The state has painted itself into a corner, and it's quickly getting crowded.
The corner is the result of Assembly Bill 555, the legislation intended to help fill teaching positions by enabling retirees to come back to work and continue to collect their pensions.
This was a fine and worthwhile idea, although it seems so far few in the teaching field have taken advantage of the law.
Who did take advantage of it, as we well know, were upper-level management at the Department of Motor Vehicles and Public Safety. The Board of Examiners - governor, secretary of state and attorney general - allowed "critical shortages" to be declared without going through the process to actually determine if there were people who could fill those jobs.
Now come Chief Deputy Budget Director Don Hataway and Chief Deputy Treasurer John Adkins, both of whom have reached retirement age and stand to receive $44,000 and $25,000, respectively, on top of their salaries by retiring and continuing to work.

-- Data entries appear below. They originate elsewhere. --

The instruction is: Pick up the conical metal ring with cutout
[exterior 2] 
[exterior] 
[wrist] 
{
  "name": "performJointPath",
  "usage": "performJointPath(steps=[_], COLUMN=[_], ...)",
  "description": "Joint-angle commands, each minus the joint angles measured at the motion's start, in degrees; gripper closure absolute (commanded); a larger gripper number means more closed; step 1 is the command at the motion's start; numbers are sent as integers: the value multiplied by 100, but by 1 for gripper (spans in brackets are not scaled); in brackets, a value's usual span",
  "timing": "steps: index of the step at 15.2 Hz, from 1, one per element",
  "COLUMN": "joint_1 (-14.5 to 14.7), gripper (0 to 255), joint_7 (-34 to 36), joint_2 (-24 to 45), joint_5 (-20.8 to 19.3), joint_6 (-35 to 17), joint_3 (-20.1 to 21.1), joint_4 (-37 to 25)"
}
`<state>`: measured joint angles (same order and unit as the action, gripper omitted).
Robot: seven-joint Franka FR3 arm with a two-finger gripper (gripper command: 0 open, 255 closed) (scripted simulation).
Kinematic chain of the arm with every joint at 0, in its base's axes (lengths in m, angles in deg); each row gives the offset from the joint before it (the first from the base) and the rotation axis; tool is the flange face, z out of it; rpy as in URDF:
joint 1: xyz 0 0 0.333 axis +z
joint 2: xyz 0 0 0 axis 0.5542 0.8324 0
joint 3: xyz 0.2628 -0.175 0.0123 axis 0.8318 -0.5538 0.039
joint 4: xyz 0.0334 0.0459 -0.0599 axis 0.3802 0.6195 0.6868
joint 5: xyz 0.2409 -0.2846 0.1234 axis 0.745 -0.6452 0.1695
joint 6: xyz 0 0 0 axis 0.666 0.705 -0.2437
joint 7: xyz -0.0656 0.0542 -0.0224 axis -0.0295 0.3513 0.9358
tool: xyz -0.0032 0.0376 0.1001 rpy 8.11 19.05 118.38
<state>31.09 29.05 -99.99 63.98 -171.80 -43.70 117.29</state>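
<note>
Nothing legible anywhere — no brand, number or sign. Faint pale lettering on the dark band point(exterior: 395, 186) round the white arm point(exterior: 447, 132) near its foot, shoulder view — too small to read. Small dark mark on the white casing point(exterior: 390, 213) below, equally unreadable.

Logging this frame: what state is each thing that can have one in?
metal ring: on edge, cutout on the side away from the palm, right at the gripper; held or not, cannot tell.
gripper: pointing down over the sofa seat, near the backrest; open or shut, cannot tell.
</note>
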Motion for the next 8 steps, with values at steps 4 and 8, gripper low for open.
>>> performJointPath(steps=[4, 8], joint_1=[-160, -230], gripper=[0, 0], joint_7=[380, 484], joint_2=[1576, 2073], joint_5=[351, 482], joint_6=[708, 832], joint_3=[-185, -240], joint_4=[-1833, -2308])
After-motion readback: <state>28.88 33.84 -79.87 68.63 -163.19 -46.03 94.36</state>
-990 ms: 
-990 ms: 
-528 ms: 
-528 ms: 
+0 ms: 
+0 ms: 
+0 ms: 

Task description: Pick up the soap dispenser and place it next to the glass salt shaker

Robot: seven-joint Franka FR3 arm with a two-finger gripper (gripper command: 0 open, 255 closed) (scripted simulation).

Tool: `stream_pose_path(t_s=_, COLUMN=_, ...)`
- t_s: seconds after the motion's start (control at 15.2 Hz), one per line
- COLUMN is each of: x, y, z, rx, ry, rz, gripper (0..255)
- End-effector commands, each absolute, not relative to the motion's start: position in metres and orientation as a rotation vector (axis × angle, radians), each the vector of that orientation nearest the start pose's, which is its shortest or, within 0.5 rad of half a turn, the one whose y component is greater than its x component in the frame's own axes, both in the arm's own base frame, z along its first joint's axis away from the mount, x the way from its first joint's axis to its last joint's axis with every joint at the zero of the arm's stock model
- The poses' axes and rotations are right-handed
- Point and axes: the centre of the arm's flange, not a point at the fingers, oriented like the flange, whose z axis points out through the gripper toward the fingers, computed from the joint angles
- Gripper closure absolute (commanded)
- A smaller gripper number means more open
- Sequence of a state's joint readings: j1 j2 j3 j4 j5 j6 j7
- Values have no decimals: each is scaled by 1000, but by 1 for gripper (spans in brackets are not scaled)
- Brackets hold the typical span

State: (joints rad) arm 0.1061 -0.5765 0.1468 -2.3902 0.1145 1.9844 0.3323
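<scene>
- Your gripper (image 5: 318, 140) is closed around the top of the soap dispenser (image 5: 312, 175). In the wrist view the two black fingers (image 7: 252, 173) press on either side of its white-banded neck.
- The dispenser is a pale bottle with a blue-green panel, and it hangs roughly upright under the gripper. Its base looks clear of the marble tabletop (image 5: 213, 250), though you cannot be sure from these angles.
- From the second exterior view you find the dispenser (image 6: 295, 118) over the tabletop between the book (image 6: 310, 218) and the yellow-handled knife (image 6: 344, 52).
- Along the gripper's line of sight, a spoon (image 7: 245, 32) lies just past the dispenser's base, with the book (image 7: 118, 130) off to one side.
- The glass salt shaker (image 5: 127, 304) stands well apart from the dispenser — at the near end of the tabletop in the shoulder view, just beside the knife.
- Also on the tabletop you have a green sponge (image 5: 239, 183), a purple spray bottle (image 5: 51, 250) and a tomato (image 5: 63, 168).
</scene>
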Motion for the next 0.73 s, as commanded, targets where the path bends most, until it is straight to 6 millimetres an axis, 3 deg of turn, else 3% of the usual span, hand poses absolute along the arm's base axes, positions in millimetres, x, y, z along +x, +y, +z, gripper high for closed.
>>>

First, let us note that both men are experts and have put in exemplary service for state government. No one is arguing with that.
Second, we should also point out that anyone in their position would be foolish not to take advantage of a situation in which they can get a significant boost in pay simply by continuing to work past retirement age.
The point, however, is the one we worred about when Dick Kirkland and the others were granted their increases. State officials painted themseles into such a tight corner they now have little recourse but to approve any such request that comes before them.
The parade into that corner has only just begun, we fear.